- [Instructions to follow]:
Go through the data below and return each line containing the word "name".

□ □ □ □ □

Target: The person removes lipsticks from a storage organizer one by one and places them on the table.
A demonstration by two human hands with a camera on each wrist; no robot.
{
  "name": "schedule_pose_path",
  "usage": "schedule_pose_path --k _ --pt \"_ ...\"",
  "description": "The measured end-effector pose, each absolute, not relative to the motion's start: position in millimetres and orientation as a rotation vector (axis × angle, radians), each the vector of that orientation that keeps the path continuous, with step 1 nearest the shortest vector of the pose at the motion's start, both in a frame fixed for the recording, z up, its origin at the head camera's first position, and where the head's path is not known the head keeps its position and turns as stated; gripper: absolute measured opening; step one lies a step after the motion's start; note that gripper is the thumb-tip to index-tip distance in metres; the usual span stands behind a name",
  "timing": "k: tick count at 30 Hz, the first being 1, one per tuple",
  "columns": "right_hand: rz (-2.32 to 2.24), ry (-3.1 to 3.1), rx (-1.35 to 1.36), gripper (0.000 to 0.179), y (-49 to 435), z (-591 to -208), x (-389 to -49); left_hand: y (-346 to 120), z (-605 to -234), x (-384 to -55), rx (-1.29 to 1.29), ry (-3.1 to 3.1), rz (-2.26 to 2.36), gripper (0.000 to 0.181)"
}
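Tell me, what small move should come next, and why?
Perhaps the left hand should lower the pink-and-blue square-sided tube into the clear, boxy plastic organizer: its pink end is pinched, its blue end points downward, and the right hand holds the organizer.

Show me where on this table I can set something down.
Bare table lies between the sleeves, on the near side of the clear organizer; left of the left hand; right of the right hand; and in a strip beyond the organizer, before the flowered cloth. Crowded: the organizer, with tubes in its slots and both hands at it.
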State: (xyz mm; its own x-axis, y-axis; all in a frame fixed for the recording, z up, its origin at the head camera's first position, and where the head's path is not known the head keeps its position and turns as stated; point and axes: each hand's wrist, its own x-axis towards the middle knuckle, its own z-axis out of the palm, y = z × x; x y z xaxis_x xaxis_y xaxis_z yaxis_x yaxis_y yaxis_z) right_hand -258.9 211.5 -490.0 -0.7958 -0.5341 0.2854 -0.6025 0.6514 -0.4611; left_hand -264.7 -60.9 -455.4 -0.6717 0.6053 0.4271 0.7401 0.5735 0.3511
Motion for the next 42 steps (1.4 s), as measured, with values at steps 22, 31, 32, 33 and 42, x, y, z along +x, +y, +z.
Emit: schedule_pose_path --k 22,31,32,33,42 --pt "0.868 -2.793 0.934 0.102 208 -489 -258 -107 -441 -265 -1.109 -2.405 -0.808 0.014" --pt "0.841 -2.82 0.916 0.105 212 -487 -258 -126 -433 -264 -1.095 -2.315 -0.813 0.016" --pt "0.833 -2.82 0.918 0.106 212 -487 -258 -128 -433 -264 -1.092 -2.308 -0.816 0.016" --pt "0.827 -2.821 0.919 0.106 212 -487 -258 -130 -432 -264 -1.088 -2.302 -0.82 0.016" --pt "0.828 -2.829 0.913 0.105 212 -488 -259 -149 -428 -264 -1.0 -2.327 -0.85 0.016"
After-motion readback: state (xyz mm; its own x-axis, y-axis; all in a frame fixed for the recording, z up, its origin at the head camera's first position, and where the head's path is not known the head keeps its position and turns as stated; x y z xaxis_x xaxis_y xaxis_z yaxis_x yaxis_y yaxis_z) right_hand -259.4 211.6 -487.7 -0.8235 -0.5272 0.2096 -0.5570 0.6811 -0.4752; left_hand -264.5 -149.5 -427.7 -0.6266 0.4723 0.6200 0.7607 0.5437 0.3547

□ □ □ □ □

- [Response to this task]:
  "name": "schedule_pose_path",
  "description": "The measured end-effector pose, each absolute, not relative to the motion's start: position in millimetres and orientation as a rotation vector (axis × angle, radians), each the vector of that orientation that keeps the path continuous, with step 1 nearest the shortest vector of the pose at the motion's start, both in a frame fixed for the recording, z up, its origin at the head camera's first position, and where the head's path is not known the head keeps its position and turns as stated; gripper: absolute measured opening; step one lies a step after the motion's start; note that gripper is the thumb-tip to index-tip distance in metres; the usual span stands behind a name",

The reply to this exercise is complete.